PS: I transfer your issue into the docs-scraper repo

curquiza · 2021-03-16T14:54:00Z

For more documentation your can check out the README of this repo (docs-scraper)

suppadeliux · 2021-03-16T15:15:29Z

Hello @suppadeliux!

Does the start_urls option work for your usecase?
https://github.com/meilisearch/docs-scraper#start_urls
You should be able to define the absolute URL in the array like:
{
  "start_urls": ["https://www.mysite1.com", "https://www.mysite2.com"]
}
Sorry if I miss understood your issue.

PS: I transfer your issue into the docs-scraper repo

Hello @curquiza , and thanks for taking the time to answer to my question.

I have many docs-scraper.config files, each one containing the url for each documention website. Each time I run the scraper, I run it for each site.

What I wish I could do is only run the scraper once, and having relative URLS on my index, instead of absolute (like in the meilisearch doc site).

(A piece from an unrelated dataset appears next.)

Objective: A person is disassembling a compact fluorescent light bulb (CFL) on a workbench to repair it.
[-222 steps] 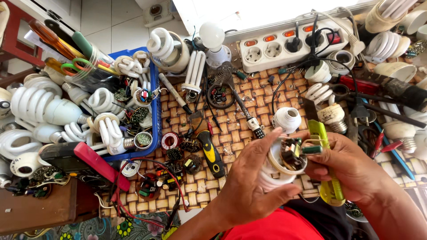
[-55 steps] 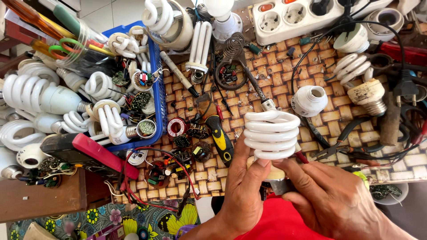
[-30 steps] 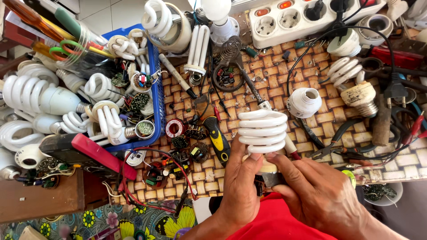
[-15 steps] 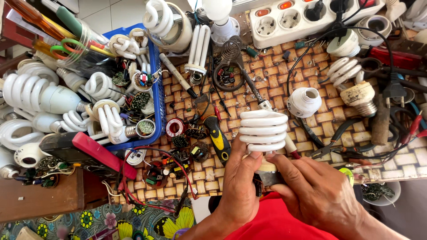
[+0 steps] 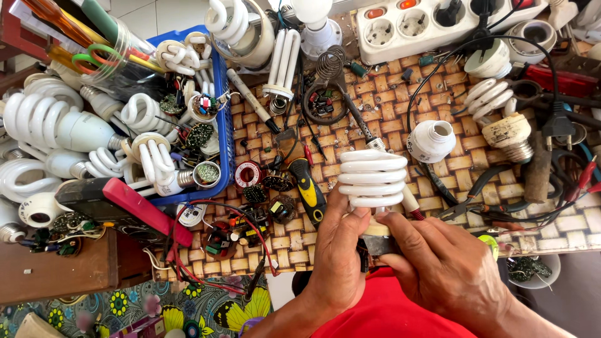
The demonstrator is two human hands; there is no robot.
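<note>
Your left hand (image 5: 341, 256) and right hand (image 5: 441, 266) pinch base of white spiral bulb (image 5: 372, 178) between fingertips, spiral pointing toward 12 o'clock. Bulb sits over woven mat (image 5: 388, 106), frame center. Yellow-black screwdriver (image 5: 310, 197) at its 9 o'clock; white bulb cap (image 5: 432, 141) at 2 o'clock.

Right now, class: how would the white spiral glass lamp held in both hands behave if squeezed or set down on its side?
The white spiral glass lamp looks thin-walled, so probably fragile under squeezing. Its coils look hollow, likely light. Rounded, it might roll on the woven mat.
</note>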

So When I will have the response from my meilisearch instance, I will only have relative paths (e.g. /getting-started/introduction or /about-us) to redirect the user to the the right result just using the relative urls. This way, each of my documentation website, doesn't contain the raw URL from another site in the search API response.

I hope it clears it up a little bit 👍

curquiza · 2021-03-16T15:55:01Z

I understand now. Unfortunately, and if I'm not wrong, there is no way to change the url field...
Once your documents are added to MeiliSearch, what you can do is to update all the url fields in your documents:

you get all of them (browsing them using offset) with this route: https://docs.meilisearch.com/reference/api/documents.html#get-documents
you update them with this route: https://docs.meilisearch.com/reference/api/documents.html#add-or-update-documents

We have many clients depending on your favorite language here to update your documents: https://github.com/meilisearch/integration-guides#-sdks-for-meilisearch-api

bidoubiwa · 2021-09-29T08:53:23Z

We need a PR that add a compatibility with both path techniques. Thanks for raising this 🔥 Feel free to implement it otherwise we wait for a contributor to do so

huguesalary · 2021-10-07T22:01:14Z

@suppadeliux I had this issue as well on my end and ended up writing a really hacky patch that simply makes all URLs relatives.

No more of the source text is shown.